たとえボールの行方を追わなくても、どちらが優勢か一目瞭然だった。セリーナがグラウンドストロークを打つ位置はほとんどベースライン付近だった。サーブでもレシーブでも先制攻撃を仕掛けていく。グラウンドストロークの1球目で相手を崩す。そうして、スッと前に入っていく。だから、次のショットにはより角度がつき、連続攻撃でネットプレーにもつなげやすいのだ。

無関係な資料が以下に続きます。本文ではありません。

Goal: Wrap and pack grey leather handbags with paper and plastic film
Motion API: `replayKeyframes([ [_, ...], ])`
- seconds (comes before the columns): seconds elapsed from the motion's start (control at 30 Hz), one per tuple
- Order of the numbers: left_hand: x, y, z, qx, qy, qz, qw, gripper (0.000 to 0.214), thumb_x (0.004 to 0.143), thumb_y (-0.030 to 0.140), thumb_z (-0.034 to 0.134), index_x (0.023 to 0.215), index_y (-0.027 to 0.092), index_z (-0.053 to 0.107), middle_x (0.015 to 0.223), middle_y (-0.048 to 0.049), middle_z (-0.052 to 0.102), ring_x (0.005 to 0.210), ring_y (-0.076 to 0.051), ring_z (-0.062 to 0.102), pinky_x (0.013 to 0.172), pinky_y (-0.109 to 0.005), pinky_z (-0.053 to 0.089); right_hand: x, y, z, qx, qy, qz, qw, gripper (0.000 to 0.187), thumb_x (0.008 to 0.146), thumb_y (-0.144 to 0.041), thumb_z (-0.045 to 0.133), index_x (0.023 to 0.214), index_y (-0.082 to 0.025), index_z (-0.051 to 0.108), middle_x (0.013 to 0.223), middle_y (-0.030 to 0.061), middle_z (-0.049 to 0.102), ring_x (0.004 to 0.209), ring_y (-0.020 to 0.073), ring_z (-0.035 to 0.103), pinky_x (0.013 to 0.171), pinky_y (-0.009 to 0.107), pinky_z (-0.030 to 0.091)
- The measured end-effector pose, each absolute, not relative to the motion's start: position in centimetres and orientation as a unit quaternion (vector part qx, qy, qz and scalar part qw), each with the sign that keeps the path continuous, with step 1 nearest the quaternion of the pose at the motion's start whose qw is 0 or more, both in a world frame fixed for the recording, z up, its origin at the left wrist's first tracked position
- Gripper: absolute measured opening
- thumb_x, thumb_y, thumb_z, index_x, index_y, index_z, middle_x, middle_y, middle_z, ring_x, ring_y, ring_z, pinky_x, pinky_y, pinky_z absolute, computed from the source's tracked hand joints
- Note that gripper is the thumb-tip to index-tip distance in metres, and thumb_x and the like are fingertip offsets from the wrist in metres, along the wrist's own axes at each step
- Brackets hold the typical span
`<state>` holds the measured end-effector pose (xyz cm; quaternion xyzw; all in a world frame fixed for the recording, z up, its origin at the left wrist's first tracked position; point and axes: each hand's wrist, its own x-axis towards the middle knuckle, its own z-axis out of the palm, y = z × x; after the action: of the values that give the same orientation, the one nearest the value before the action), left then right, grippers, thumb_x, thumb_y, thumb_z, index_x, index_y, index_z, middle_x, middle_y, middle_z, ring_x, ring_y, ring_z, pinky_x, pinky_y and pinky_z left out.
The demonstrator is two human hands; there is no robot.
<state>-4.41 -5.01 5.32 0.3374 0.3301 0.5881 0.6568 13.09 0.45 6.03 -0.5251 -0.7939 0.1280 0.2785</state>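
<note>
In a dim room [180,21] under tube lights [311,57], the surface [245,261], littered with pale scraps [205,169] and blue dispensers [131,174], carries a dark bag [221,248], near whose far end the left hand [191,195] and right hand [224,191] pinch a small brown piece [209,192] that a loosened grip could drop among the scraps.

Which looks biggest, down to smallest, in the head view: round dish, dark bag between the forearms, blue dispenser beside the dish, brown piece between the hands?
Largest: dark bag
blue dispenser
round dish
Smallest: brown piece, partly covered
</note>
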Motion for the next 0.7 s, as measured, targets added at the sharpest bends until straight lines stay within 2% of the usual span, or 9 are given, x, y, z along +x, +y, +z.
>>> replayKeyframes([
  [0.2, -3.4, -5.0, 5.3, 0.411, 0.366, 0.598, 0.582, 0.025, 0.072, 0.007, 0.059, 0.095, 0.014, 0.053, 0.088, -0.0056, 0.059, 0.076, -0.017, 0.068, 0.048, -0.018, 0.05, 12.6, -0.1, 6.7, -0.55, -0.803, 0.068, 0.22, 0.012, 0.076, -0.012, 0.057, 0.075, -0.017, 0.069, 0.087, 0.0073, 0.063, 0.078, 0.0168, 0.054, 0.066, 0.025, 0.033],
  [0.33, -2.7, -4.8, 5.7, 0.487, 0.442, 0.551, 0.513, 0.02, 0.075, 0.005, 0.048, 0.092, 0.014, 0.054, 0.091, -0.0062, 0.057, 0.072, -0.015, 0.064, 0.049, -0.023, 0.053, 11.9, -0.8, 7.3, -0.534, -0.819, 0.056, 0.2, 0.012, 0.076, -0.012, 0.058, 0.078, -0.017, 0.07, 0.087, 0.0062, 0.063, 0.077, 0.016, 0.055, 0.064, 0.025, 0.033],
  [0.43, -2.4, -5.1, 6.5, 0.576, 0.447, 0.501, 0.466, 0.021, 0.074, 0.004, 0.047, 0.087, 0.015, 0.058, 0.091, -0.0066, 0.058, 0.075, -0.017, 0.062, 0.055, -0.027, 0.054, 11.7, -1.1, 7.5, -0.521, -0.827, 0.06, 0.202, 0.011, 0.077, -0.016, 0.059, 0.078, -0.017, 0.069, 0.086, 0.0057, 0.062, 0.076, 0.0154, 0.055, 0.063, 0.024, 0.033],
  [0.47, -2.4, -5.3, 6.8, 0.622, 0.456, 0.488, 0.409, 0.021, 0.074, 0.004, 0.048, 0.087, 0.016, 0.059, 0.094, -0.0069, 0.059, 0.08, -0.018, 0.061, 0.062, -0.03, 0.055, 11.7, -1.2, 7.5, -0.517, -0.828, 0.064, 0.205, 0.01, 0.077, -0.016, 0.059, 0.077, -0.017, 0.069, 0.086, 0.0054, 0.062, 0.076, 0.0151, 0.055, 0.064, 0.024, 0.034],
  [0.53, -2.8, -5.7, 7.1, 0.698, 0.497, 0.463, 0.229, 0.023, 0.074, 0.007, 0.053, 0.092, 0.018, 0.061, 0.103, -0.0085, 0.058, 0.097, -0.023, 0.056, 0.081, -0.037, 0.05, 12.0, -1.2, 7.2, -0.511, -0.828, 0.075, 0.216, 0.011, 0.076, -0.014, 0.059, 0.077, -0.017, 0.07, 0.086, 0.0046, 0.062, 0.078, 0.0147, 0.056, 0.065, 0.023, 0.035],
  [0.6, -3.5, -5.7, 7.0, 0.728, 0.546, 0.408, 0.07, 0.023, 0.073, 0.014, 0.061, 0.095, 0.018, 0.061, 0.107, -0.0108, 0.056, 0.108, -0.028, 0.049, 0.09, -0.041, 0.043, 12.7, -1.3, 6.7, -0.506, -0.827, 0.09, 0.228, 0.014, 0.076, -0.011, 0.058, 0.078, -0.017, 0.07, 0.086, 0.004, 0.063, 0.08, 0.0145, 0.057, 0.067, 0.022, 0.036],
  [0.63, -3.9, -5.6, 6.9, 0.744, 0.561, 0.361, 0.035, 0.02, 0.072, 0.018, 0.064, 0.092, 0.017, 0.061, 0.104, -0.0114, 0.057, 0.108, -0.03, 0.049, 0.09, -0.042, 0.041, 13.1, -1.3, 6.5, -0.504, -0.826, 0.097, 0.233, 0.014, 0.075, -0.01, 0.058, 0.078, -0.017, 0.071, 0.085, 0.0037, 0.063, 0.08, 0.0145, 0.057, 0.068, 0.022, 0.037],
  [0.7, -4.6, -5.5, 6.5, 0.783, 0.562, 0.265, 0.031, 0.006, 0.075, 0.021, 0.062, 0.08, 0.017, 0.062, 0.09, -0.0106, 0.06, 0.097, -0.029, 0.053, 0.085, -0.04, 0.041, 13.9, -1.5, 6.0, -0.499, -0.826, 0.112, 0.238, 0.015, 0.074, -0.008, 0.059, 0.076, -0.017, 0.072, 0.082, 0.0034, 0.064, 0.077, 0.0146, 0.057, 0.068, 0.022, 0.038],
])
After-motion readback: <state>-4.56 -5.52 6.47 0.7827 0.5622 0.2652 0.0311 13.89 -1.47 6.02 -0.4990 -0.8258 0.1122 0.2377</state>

逆にウォズニアッキは終始、ベースライン後方に押し下げられた。1球目から守勢に回り、カウンターのチャンスもなかなか来ない。第2セットで4ゲーム奪ったのが唯一の抵抗。セリーナのワンサイドゲームだった。
四大大会の準決勝ではこれで17勝3敗。全米では3年ぶりの決勝で、通算4度目の優勝を狙う。オープン化以降、全米で4度優勝した選手と言えば、マーガレット・コート、ビリー・ジーン・キング、クリス・エバート、マルチナ・ナブラチロワ、シュテフィ・グラフに並ぶ記録。セリーナは、あと一つでテニス界のレジェンドと肩を並べることになる。